> [Task to carry out]:
Return the listing exactly as it appears, but strip out the images.

+++ Collected data

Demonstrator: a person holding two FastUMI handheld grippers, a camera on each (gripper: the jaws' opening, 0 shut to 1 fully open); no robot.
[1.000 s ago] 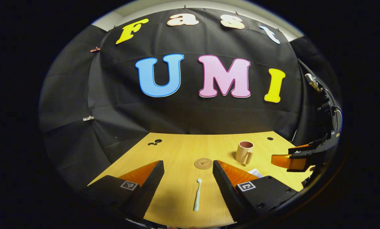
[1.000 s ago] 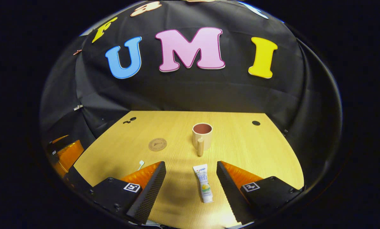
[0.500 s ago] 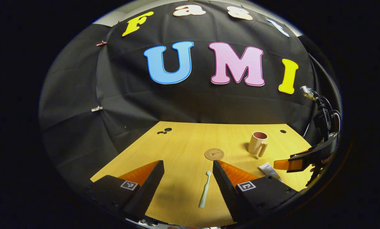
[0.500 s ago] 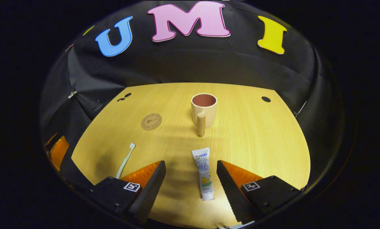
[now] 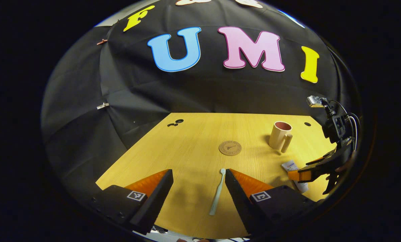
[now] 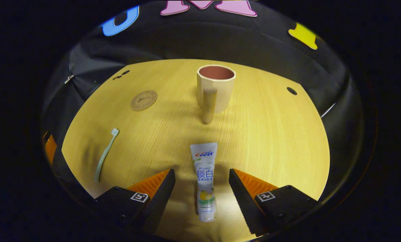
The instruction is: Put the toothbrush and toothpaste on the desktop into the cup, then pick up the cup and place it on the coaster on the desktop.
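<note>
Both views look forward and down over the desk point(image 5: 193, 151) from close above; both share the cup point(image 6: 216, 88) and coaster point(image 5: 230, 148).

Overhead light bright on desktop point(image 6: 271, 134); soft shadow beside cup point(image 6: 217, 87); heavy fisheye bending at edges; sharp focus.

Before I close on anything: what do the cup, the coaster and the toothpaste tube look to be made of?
Cup: matte beige outside, reddish-brown inside, no glare; looks like plastic or matte ceramic, cannot tell which.
Coaster: thin brown disc with a stamped emblem and dull surface; probably cork or pressed wood fibre.
Toothpaste tube: glossy printed white skin, flattened at the far end; soft laminated plastic, likely squashy.
</note>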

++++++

> [Answer to the exercise]:
Demonstrator: a person holding two FastUMI handheld grippers, a camera on each (gripper: the jaws' opening, 0 shut to 1 fully open); no robot.
[1.000 s ago] 
[1.000 s ago] 
[0.500 s ago] 
[0.500 s ago] 
[now] 
[now] 
The instruction is: Put the toothbrush and toothpaste on the desktop into the cup, then pick up the cup and place it on the coaster on the desktop.
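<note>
Both views look forward and down over the desk point(image 5: 193, 151) from close above; both share the cup point(image 6: 216, 88) and coaster point(image 5: 230, 148).

Overhead light bright on desktop point(image 6: 271, 134); soft shadow beside cup point(image 6: 217, 87); heavy fisheye bending at edges; sharp focus.

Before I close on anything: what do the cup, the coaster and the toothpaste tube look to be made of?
Cup: matte beige outside, reddish-brown inside, no glare; looks like plastic or matte ceramic, cannot tell which.
Coaster: thin brown disc with a stamped emblem and dull surface; probably cork or pressed wood fibre.
Toothpaste tube: glossy printed white skin, flattened at the far end; soft laminated plastic, likely squashy.
</note>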

The exercise has no further content.